**Work order:** Taking only the lines of the data below from the line with "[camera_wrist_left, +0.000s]" to the line with "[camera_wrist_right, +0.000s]", ends included, write them out exactly and without pictures.

[Input data — start]

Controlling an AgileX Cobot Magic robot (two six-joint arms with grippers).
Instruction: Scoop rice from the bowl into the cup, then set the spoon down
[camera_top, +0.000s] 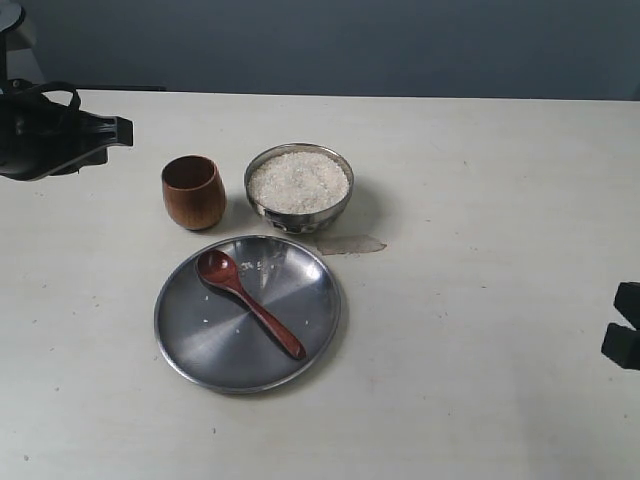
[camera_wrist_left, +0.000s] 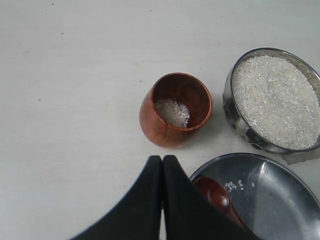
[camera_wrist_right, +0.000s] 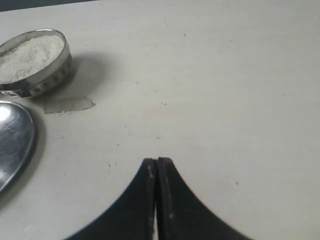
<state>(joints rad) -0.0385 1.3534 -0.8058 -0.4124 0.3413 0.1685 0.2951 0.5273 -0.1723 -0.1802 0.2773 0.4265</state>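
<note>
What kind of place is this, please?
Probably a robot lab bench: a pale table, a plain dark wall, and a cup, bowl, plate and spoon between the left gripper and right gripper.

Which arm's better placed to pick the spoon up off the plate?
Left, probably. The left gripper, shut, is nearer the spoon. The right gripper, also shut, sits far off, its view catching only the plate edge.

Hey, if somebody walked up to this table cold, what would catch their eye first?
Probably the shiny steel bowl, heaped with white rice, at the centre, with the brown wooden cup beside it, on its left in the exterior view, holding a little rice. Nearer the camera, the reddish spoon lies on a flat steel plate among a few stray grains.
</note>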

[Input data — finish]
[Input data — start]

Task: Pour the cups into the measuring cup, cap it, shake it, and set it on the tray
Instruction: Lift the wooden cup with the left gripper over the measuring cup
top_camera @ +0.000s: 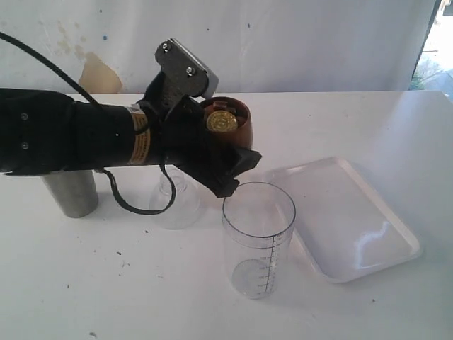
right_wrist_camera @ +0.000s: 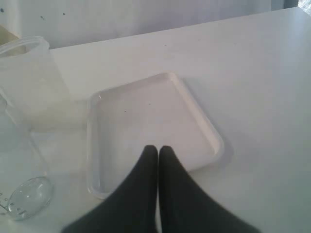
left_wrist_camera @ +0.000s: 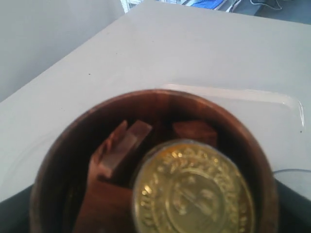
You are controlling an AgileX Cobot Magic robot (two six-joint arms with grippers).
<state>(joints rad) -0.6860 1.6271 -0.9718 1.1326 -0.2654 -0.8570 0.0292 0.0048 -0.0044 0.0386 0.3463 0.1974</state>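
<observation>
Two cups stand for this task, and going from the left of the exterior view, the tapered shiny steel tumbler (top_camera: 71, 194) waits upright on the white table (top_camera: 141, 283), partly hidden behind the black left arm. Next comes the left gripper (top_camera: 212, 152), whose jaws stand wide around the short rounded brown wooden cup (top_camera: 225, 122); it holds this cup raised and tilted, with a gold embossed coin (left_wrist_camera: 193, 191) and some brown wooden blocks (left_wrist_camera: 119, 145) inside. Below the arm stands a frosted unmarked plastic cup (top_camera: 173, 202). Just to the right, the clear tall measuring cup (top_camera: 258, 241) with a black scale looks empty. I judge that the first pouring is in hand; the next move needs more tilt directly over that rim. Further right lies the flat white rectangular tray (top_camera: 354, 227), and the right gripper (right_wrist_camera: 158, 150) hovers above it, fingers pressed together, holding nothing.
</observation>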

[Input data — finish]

**Response area:**
[camera_wrist_left, +0.000s] 
[camera_wrist_right, +0.000s] 

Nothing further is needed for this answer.